Our 1st meeting of the 3rd quarterof 2022 WILL NOT be held on the usual 3rd Saturday (7-16) due to the Deathride taking place that day.
Instead, the meeting will be held on Saturday, July 23rd. It will be in-person (at the Markleeville Library) and via Zoom. The meeting starts at 8:30 a.m.
Our Annual Meeting will take place on Saturday, August 6th and it will take place at the Alpine County Administration Building Board Room (99 Water St., Markleeville) in-person and via Zoom. The meeting starts at 10:00 a.m.
Agendas for both meetings, as well as previous meeting minutes, operations reports, financials, and Consumer Confidence Reports can all be found on our Important Documents page so feel free to do whatever homework you need to in advance of these meetings.
While participation of members and qualified persons is always encouraged at any meeting, IT IS ESPECIALLY IMPORTANT at the Annual Meeting where a quorum of members (approx. 40) is needed in order for elections to be held on that date. Other important business also calls for a quorum.
Attending that meeting either in-person or virtually would help us eliminate having to send a lot of materials, and ballots, via mail, and would also make the meeting more productive for everyone.
To RSVP for either meeting, email us at firstname.lastname@example.org.
Instead of our typical “3rd Saturday” meeting, the May meeting will be held on Wednesday night, May 18th, starting at 5:30 p.m.

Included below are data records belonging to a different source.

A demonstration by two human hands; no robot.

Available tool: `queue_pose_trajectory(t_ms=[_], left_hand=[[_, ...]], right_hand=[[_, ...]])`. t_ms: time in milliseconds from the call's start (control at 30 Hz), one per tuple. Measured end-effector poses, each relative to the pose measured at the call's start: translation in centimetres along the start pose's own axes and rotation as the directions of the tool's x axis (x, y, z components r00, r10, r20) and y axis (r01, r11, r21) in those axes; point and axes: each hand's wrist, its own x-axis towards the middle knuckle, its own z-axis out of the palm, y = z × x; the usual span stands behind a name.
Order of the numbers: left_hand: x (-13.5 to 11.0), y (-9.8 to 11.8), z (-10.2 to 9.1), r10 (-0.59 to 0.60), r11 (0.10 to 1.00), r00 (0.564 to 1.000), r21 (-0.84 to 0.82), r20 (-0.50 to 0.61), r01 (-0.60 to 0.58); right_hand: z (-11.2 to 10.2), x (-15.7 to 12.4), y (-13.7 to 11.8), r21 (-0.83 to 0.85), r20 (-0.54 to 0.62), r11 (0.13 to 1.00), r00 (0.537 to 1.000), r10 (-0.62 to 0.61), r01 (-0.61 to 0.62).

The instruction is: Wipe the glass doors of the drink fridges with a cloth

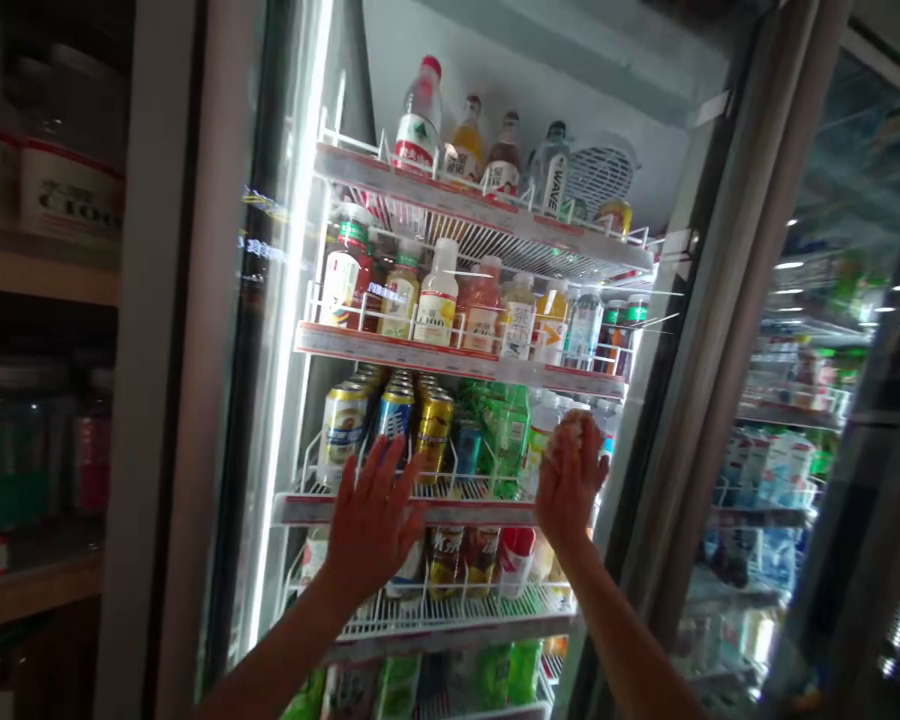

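My left hand (375, 515) is raised with its fingers spread and holds nothing. It is in front of the glass door (270, 300) of a drinks fridge, over the shelf of cans; whether the palm touches the glass I cannot tell. Higher and to the right, my right hand (570, 475) is pressed toward the same glass, its fingers over a crumpled, pale cloth (579, 425) that shows only in part. Behind the glass near that hand stand green bottles (510, 430) and clear bottles, and near my left hand are beer cans (345, 420).
Wire shelves inside the fridge hold several bottles, such as a red-capped one (418, 120) on top and a white one (436, 300) below. A metal door frame (682, 400) stands on the right, with another lit fridge (780, 460) beyond. Dark shelves (45, 260) with bottles are on the left.
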Motion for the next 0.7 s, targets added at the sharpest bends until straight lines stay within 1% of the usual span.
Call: queue_pose_trajectory(t_ms=[33, 67, 100, 133, 167, 200, 233, 267, 300, 367, 400, 433, 467, 500, 533, 567, 600, 633, 667, 700], left_hand=[[0.3, -0.9, -0.7, -0.032, 0.999, 0.999, 0.011, -0.024, 0.032], [0.7, -1.9, -1.3, -0.076, 0.996, 0.996, 0.036, -0.048, 0.077], [1.0, -2.9, -1.8, -0.113, 0.99, 0.991, 0.07, -0.076, 0.118], [1.3, -4.0, -2.3, -0.139, 0.983, 0.986, 0.107, -0.088, 0.148], [1.5, -5.0, -2.7, -0.154, 0.976, 0.984, 0.139, -0.093, 0.166], [1.6, -5.8, -3.0, -0.155, 0.971, 0.983, 0.167, -0.095, 0.169], [1.6, -6.5, -3.2, -0.148, 0.969, 0.985, 0.185, -0.093, 0.163], [1.4, -7.2, -3.3, -0.14, 0.968, 0.986, 0.196, -0.09, 0.156], [1.1, -7.7, -3.4, -0.13, 0.968, 0.987, 0.205, -0.09, 0.146], [0.4, -8.4, -3.5, -0.104, 0.967, 0.99, 0.224, -0.091, 0.122], [0.0, -8.7, -3.5, -0.089, 0.965, 0.992, 0.238, -0.086, 0.107], [-0.3, -8.9, -3.5, -0.076, 0.964, 0.994, 0.249, -0.083, 0.095], [-0.5, -9.1, -3.6, -0.066, 0.962, 0.994, 0.26, -0.082, 0.086], [-0.6, -9.2, -3.6, -0.06, 0.96, 0.995, 0.268, -0.082, 0.079], [-0.7, -9.3, -3.6, -0.057, 0.959, 0.995, 0.274, -0.082, 0.077], [-0.7, -9.4, -3.6, -0.053, 0.958, 0.995, 0.278, -0.084, 0.075], [-0.6, -9.4, -3.6, -0.048, 0.958, 0.995, 0.279, -0.082, 0.069], [-0.6, -9.4, -3.6, -0.04, 0.959, 0.996, 0.278, -0.082, 0.062], [-0.5, -9.4, -3.6, -0.031, 0.96, 0.996, 0.275, -0.082, 0.052], [-0.5, -9.4, -3.6, -0.024, 0.961, 0.996, 0.271, -0.083, 0.046]], right_hand=[[0.3, 0.0, -0.5, 0.007, -0.003, 1.0, 1.0, 0.013, -0.013], [0.5, -0.3, -1.4, 0.028, 0.021, 0.999, 1.0, -0.017, 0.017], [0.8, -0.7, -2.7, 0.059, 0.067, 0.995, 0.994, -0.088, 0.084], [1.0, -1.2, -4.1, 0.102, 0.126, 0.978, 0.973, -0.192, 0.18], [1.1, -1.6, -5.5, 0.151, 0.18, 0.948, 0.935, -0.306, 0.281], [1.3, -1.8, -6.7, 0.197, 0.216, 0.907, 0.886, -0.411, 0.372], [1.4, -1.6, -7.6, 0.232, 0.234, 0.87, 0.843, -0.484, 0.435], [1.5, -1.2, -8.1, 0.243, 0.234, 0.855, 0.827, -0.511, 0.459], [1.5, -0.5, -8.3, 0.23, 0.217, 0.867, 0.845, -0.489, 0.442], [1.7, 1.0, -8.2, 0.166, 0.152, 0.935, 0.929, -0.338, 0.314], [1.8, 1.4, -8.1, 0.141, 0.128, 0.959, 0.956, -0.266, 0.247], [1.8, 1.5, -8.1, 0.133, 0.128, 0.966, 0.963, -0.237, 0.22], [1.9, 1.3, -8.2, 0.148, 0.147, 0.955, 0.949, -0.278, 0.257], [1.9, 0.9, -8.5, 0.184, 0.185, 0.919, 0.906, -0.382, 0.35], [1.9, 0.5, -8.9, 0.235, 0.233, 0.852, 0.824, -0.517, 0.468], [1.9, 0.1, -9.3, 0.289, 0.266, 0.767, 0.721, -0.639, 0.573], [2.0, 0.0, -9.6, 0.325, 0.283, 0.697, 0.637, -0.717, 0.639], [2.1, 0.3, -9.9, 0.332, 0.289, 0.67, 0.605, -0.742, 0.664], [2.3, 0.9, -10.1, 0.311, 0.287, 0.692, 0.63, -0.722, 0.651], [2.5, 1.8, -10.3, 0.267, 0.277, 0.75, 0.697, -0.662, 0.606]])
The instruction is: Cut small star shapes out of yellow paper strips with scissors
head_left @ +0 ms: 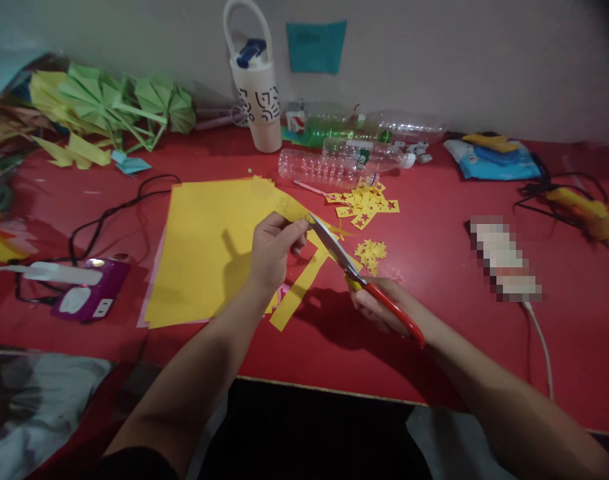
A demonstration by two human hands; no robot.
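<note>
My left hand (279, 247) pinches a yellow paper strip (287, 202) that has faint drawn outlines on it. In my right hand (377, 308) is a pair of scissors (337, 251) with red handles, its blades pointing up and left to the paper at my left fingertips. Whether the blades are parted there is too small to tell. Under and left of my left hand lies a stack of yellow paper sheets (199, 247). Another cut yellow strip (299, 290) rests below my hands. To the right sit small yellow paper stars (371, 255) and strips with star-shaped holes (364, 203).
Clear plastic bottles (309, 167) lie behind the paper, beside a white tumbler (259, 100). Folded green paper shapes (99, 100) fill the back left. A purple power socket (92, 293) with cables is at left. At right are a blurred-out phone (504, 260), a wipes packet (494, 163) and a yellow glue gun (579, 210).
</note>
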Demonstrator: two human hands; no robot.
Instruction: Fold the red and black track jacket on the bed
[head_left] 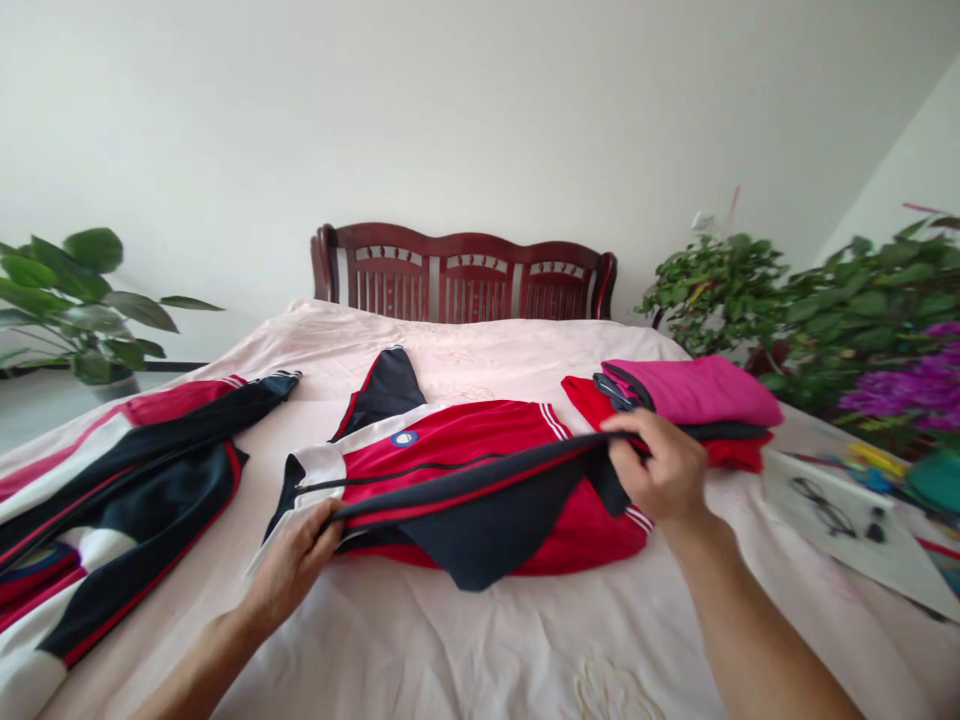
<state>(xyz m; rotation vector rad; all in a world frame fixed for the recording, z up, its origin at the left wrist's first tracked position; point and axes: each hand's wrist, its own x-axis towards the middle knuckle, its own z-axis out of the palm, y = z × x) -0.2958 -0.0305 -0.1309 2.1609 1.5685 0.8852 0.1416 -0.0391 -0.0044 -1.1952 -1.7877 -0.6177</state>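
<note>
A red, navy and white track jacket (457, 450) lies across the middle of the bed. My left hand (296, 560) is closed on the jacket's folded edge near its white collar. My right hand (660, 470) is closed on the navy sleeve near its striped cuff and holds it stretched over the jacket's body. The sleeve runs taut between both hands, lifted a little above the red front.
A second jacket of the same colours (112, 490) is spread at the left of the pale pink bedsheet (465, 630). A stack of folded clothes (690, 405) sits at the right. Glasses (825, 505) lie on paper at the bed's right edge. Potted plants (825, 310) flank the wooden headboard (465, 270).
</note>
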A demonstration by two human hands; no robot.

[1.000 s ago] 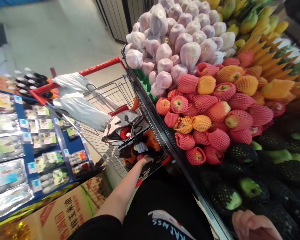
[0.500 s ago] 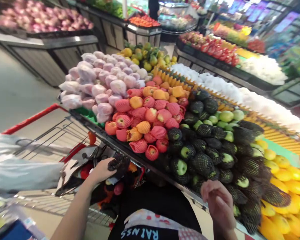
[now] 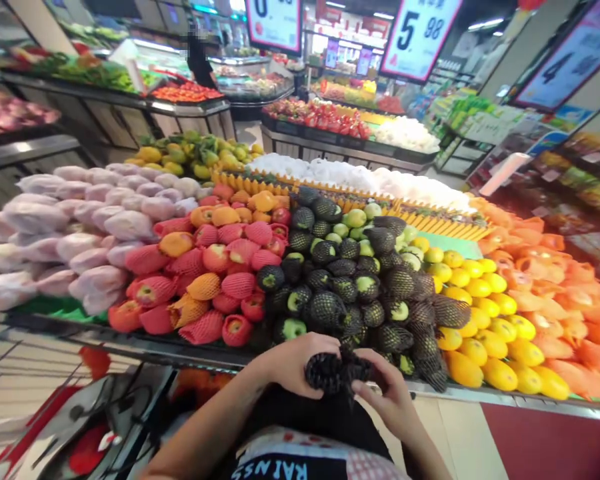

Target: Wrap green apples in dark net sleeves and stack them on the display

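Observation:
My left hand [image 3: 293,363] and my right hand [image 3: 387,393] meet in front of my chest, both closed on a black foam net sleeve [image 3: 333,372] that is bunched between them. I cannot tell whether a fruit is inside the sleeve. Just beyond my hands lies the fruit stand, with green apples in black net sleeves [image 3: 330,293] nearest, red apples in pink and orange sleeves [image 3: 220,273] to their left and yellow fruit [image 3: 480,313] to their right.
A red shopping cart [image 3: 70,427] with a bag in it stands at the lower left. Pale wrapped fruit [image 3: 65,233] fills the stand's left end, orange fruit [image 3: 555,300] its right. Price signs [image 3: 420,33] hang overhead. A person [image 3: 200,60] stands far back among other stands.
My left hand came up out of the cart with the black net sleeve and moved right. My right hand rose to take hold of it too. My view swung up and right.

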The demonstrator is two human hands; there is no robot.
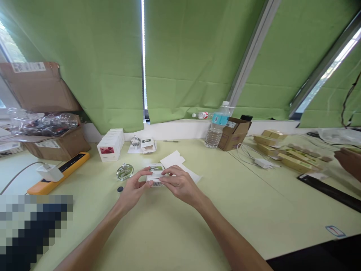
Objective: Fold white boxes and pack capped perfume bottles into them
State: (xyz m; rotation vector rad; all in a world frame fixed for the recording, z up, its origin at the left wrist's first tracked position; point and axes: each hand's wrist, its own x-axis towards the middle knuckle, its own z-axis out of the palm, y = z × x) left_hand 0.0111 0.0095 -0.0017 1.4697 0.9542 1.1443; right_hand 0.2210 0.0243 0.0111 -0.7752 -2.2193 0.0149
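Note:
Between my two hands, a small white box (156,175) with a green picture on top and a barcode on its near side rests at the middle of the table. My left hand (136,185) grips its left side, thumb at the near corner. My right hand (178,182) pinches at the box's near right top edge. White paper sheets (172,158) lie just behind the box. To the left sits a clear round glass bottle (125,171), with a small dark cap (120,189) near my left wrist.
A row of white boxes (110,146) stands back left, beside an open white carton (148,145). An orange power strip (60,172) lies left. A water bottle (216,126) and brown cardboard box (234,134) stand behind right. Another person's hand (349,162) is at far right near yellowish boxes (296,162).

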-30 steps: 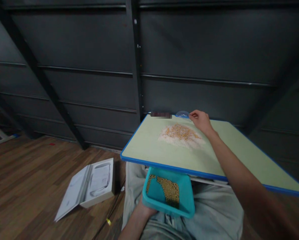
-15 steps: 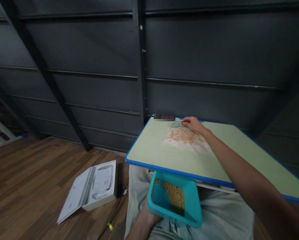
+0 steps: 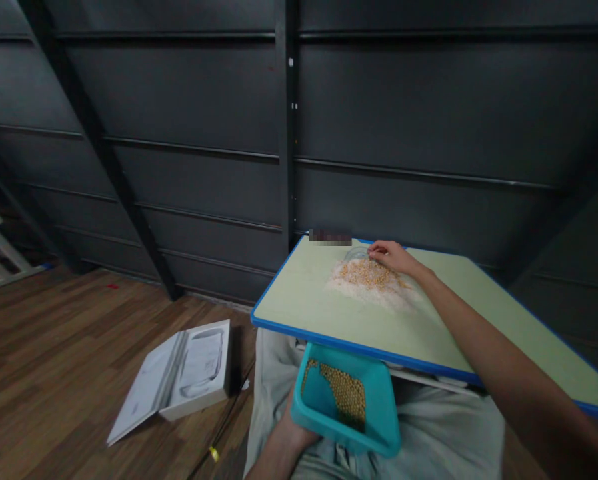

This special call meeting will be shorter (typically an hour or less) than our quarterly board meetings, and held via Zoom only, but please fire up your computer or phone.
We’d love to have you participate!
Our hope is that a weekday night meeting will give folks that cannot attend on a Saturday a chance to join in and learn about what’s happening with local water production, restoration efforts, and more.
RSVP by emailing us at email@example.com.
Since pressure or power washing can put a signifcant load on the system depending on time of day, it is not allowed w/o specific permission. Please fill out the form on our Contact Us page and someone will contact you.
Rain events affect the processing of water. When the turbidity-levels get too high in the creek we have to switch over to well water and that lessens the amount of water that can be produced.
It’s likely, based on drought predictions for CA, that more restrictive rules and guidelines will need to be put in place.
We will make that determination at the June meeting, and encourage your attendance at that meeting, as well as all meetings.
Email us at firstname.lastname@example.org in order to RSVP for any meeting, or if you have any questions.
Our next meeting is Saturday, April 16th, at 8:30 a.m., and it will be held at the Markleeville Library AND via Zoom.
Please RSVP by emailing us at email@example.com.
While we will be discussing water conservation measures moving forward we want to remind you that last year’s landscape watering guidelines, as part of the Fire Related Mandatory Conservation Plan, remain in effect.
Thanks for your continued conservation efforts!
We look forward to seeing you either in-person or via Zoom in a couple weeks!
For three days starting on Wednesday, March 23rd, the six remaining bags of grass left over from last fall’s volunteer restoration in Musser & Jarvis Creek were spread out up to the wilderness boundary. In addition, 3,000 tree seedlings were planted throughout the non-wilderness section of the Musser & Jarvis watershed! The seedlings were Jeffery Pine, Ponderosa Pine, Sugar Pine and Incense Cedar.
How was this accomplished, you ask.
Through the help of a lot of people and organizations that need to be recognized:
The grass seed was leftover from last fall’s funding from the Chamber of Commerce.
The seedlings were a donation from University of Nevada – Reno to the US Forest Service. Annabelle Monti of the Forest Service was instrumental in this effort, from beginning to end.
Tools were provided by loans from Andy Lovell, the Alpine Watershed Group (Kimra McAfee and Rachel Kieffer).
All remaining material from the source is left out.